European Manufacturers Are Running Qwen and DeepSeek on Private Racks — GDPR and China Revenue Are Doing the Selling
Siemens has publicly described running Qwen and DeepSeek on a self-contained LLM platform powered by vLLM, isolated from external API calls. Other German manufacturers are following the same pattern. The motivations are structural, not experimental.
The GDPR Calculation
European firms calling US AI APIs push customer data across the Atlantic. That transfer requires a valid legal basis under the EU-US Data Privacy Framework — the third adequacy arrangement after judges voided the first two (Safe Harbour in 2015, Privacy Shield in 2020). The current framework is holding but carries known legal risk; another court challenge could void it again without notice.
German firms running DeepSeek on their own racks send nothing back to China. No data transfer to a non-adequate country occurs when inference stays entirely local. That eliminates a class of GDPR compliance risk that US API calls cannot.
The logic is straightforward: if a model runs on hardware in Frankfurt, the data never leaves Frankfurt.
The China Market Constraint
Siemens does significant business in China, which ranks among the company’s largest markets. Beijing has pressed buyers toward domestic technology across multiple procurement categories. Chinese models in the AI stack help maintain eligibility and goodwill in that commercial environment — independent of any regulatory mandate.
For large European industrials with China operations, adopting Qwen or DeepSeek is also a positioning decision. It signals alignment without requiring any formal commitment.
The Economics Don’t Always Work
Self-hosting Chinese open-weight models solves GDPR and market access. It does not necessarily solve cost.
Cloud providers pool a single GPU cluster across thousands of customers. A Siemens division running inference alone has to provision for its own peak demand — which means paying for idle compute at the same rate as working compute. The unit economics only work when utilisation stays high. For large, consistent workloads this is viable. For sporadic inference across business units, it typically costs more than API calls.

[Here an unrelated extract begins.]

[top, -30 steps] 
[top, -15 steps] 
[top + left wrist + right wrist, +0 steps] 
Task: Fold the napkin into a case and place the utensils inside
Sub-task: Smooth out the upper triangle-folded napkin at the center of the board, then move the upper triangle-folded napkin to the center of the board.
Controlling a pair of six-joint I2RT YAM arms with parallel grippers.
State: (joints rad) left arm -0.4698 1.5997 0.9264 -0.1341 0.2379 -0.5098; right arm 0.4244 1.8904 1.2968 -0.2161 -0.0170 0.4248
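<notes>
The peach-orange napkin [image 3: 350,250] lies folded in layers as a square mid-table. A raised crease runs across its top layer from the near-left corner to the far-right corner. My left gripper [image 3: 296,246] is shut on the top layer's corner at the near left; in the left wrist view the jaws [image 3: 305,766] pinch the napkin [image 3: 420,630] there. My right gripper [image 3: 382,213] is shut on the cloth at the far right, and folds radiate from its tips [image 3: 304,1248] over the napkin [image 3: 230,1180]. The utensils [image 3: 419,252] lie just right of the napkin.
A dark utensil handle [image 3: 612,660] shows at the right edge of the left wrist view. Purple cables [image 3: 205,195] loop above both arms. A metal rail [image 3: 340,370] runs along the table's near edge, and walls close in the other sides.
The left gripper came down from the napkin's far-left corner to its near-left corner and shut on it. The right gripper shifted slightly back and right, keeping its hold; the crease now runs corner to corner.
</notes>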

That constraint limits self-hosting adoption to larger enterprises with predictable, high-volume workloads. Smaller European firms face the same GDPR pressure but lack the scale to make private racks economic.
What the Pattern Signals
Qwen downloads passed 3 billion in a six-month window. Chinese open-weight models now account for over 30% of US enterprise token use and have hit 46% at peak. In Europe, adoption is taking a different form: not API calls through intermediaries, but direct deployment on controlled infrastructure.
The open-weights strategy from Alibaba and DeepSeek is producing a secondary effect its designers may not have planned for. By releasing capable models under permissive licences, they have created a legal path for European firms to adopt Chinese AI without the data transfer question ever arising. GDPR — a regulation designed to protect European users from US surveillance — is functioning as an adoption accelerant for Chinese models.